What this task involves >> Repeat the whole listing word for word, skipping pictures.

Recorded information >>
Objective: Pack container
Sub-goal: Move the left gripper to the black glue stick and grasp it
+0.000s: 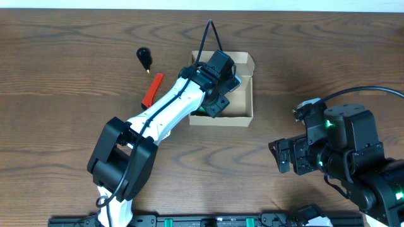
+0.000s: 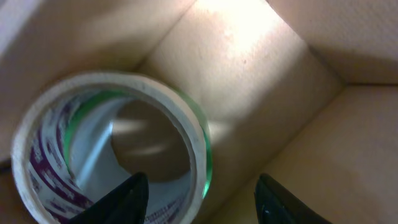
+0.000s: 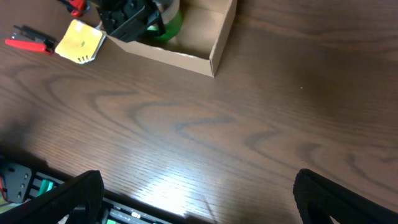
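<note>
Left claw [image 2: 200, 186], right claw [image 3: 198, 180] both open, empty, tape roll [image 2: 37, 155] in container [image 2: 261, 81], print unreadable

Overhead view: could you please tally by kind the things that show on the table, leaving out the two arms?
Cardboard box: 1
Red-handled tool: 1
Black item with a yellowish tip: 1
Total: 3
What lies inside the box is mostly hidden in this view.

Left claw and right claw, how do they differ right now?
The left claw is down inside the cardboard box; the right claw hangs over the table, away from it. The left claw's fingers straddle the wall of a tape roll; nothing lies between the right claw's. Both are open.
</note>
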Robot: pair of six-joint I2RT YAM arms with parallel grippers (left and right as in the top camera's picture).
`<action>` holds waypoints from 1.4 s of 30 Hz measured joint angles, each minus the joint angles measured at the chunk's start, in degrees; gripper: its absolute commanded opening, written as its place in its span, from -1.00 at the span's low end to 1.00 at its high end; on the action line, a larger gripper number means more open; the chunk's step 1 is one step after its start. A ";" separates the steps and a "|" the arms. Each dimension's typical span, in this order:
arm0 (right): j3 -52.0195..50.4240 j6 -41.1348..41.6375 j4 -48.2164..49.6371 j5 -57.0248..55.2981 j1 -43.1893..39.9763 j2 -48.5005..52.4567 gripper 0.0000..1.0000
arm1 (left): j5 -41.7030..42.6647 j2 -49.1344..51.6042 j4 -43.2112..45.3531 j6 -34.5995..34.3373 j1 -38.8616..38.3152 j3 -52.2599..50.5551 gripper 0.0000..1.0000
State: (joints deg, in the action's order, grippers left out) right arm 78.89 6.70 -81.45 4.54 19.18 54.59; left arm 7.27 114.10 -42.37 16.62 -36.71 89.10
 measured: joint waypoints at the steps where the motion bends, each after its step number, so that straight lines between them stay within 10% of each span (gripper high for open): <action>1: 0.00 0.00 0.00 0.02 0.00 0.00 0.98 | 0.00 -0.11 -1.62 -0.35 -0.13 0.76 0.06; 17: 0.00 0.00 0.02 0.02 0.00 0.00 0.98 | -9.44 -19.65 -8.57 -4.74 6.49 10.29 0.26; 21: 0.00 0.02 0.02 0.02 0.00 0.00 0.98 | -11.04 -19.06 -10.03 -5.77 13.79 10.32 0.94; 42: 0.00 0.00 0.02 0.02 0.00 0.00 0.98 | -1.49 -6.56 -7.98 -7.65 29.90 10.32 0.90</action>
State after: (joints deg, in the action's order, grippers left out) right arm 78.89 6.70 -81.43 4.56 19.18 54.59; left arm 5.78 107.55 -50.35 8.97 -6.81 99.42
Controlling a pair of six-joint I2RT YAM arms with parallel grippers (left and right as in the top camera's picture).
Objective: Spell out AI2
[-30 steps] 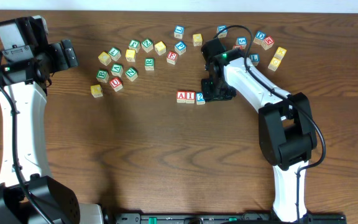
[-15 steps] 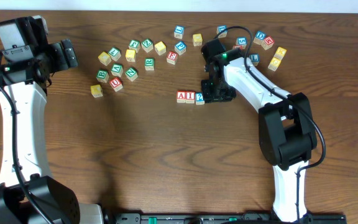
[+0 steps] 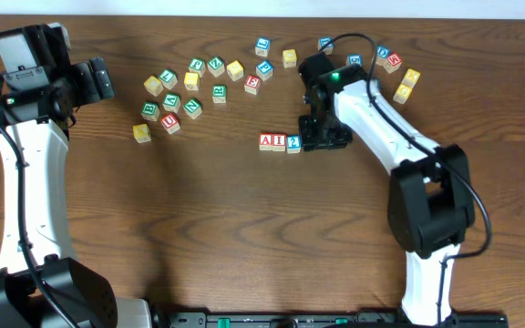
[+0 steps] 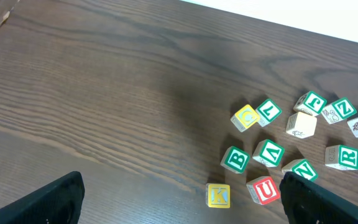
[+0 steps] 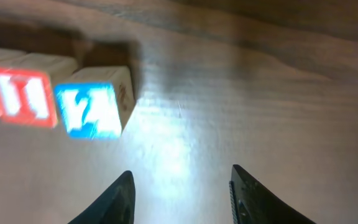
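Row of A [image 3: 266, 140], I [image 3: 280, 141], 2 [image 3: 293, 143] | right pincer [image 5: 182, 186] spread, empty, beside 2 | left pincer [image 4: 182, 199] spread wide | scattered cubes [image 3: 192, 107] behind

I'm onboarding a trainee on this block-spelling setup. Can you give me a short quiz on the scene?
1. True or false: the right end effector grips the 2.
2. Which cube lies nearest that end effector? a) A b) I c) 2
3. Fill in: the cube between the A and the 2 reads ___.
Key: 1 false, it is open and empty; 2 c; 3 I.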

Written response >>
Objective: Pack container
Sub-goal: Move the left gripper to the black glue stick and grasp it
+0.000s: 
+0.000s: 
+0.000s: 
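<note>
Left claw [image 2: 200, 186], right claw [image 3: 198, 180] both open, empty, tape roll [image 2: 37, 155] in container [image 2: 261, 81], print unreadable

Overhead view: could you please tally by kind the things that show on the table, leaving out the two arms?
Cardboard box: 1
Red-handled tool: 1
Black item with a yellowish tip: 1
Total: 3
What lies inside the box is mostly hidden in this view.

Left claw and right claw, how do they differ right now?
The left claw is down inside the cardboard box; the right claw hangs over the table, away from it. The left claw's fingers straddle the wall of a tape roll; nothing lies between the right claw's. Both are open.
</note>
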Robot: pair of six-joint I2RT YAM arms with parallel grippers (left and right as in the top camera's picture).
`<action>` holds waypoints from 1.4 s of 30 Hz measured joint angles, each minus the joint angles measured at the chunk's start, in degrees; gripper: its absolute commanded opening, written as its place in its span, from -1.00 at the span's low end to 1.00 at its high end; on the action line, a larger gripper number means more open; the chunk's step 1 is one step after its start. A ";" separates the steps and a "|" the arms. Each dimension's typical span, in this order:
arm0 (right): j3 -52.0195..50.4240 j6 -41.1348..41.6375 j4 -48.2164..49.6371 j5 -57.0248..55.2981 j1 -43.1893..39.9763 j2 -48.5005..52.4567 gripper 0.0000..1.0000
arm1 (left): j5 -41.7030..42.6647 j2 -49.1344..51.6042 j4 -43.2112..45.3531 j6 -34.5995..34.3373 j1 -38.8616..38.3152 j3 -52.2599..50.5551 gripper 0.0000..1.0000
State: (joints deg, in the action's order, grippers left out) right arm 78.89 6.70 -81.45 4.54 19.18 54.59; left arm 7.27 114.10 -42.37 16.62 -36.71 89.10
 measured: joint waypoints at the steps where the motion bends, each after its step number, so that straight lines between them stay within 10% of each span (gripper high for open): <action>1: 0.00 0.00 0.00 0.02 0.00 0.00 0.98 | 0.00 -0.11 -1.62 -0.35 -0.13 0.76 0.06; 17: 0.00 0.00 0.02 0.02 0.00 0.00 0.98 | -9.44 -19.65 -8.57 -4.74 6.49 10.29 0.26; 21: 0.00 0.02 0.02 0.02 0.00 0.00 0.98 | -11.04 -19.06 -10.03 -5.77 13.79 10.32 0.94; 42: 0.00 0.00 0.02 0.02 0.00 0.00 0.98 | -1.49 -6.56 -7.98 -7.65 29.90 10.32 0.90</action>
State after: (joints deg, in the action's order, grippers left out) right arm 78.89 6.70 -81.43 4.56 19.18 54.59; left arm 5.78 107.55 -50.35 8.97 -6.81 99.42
Controlling a pair of six-joint I2RT YAM arms with parallel grippers (left and right as in the top camera's picture).
Objective: Spell out AI2
[-30 steps] 
[-15 steps] 
[+0 steps] 
[+0 steps] 
[+0 steps] 
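Row of A [image 3: 266, 140], I [image 3: 280, 141], 2 [image 3: 293, 143] | right pincer [image 5: 182, 186] spread, empty, beside 2 | left pincer [image 4: 182, 199] spread wide | scattered cubes [image 3: 192, 107] behind

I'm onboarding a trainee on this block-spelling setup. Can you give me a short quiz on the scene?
1. True or false: the right end effector grips the 2.
2. Which cube lies nearest that end effector? a) A b) I c) 2
3. Fill in: the cube between the A and the 2 reads ___.
Key: 1 false, it is open and empty; 2 c; 3 I.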

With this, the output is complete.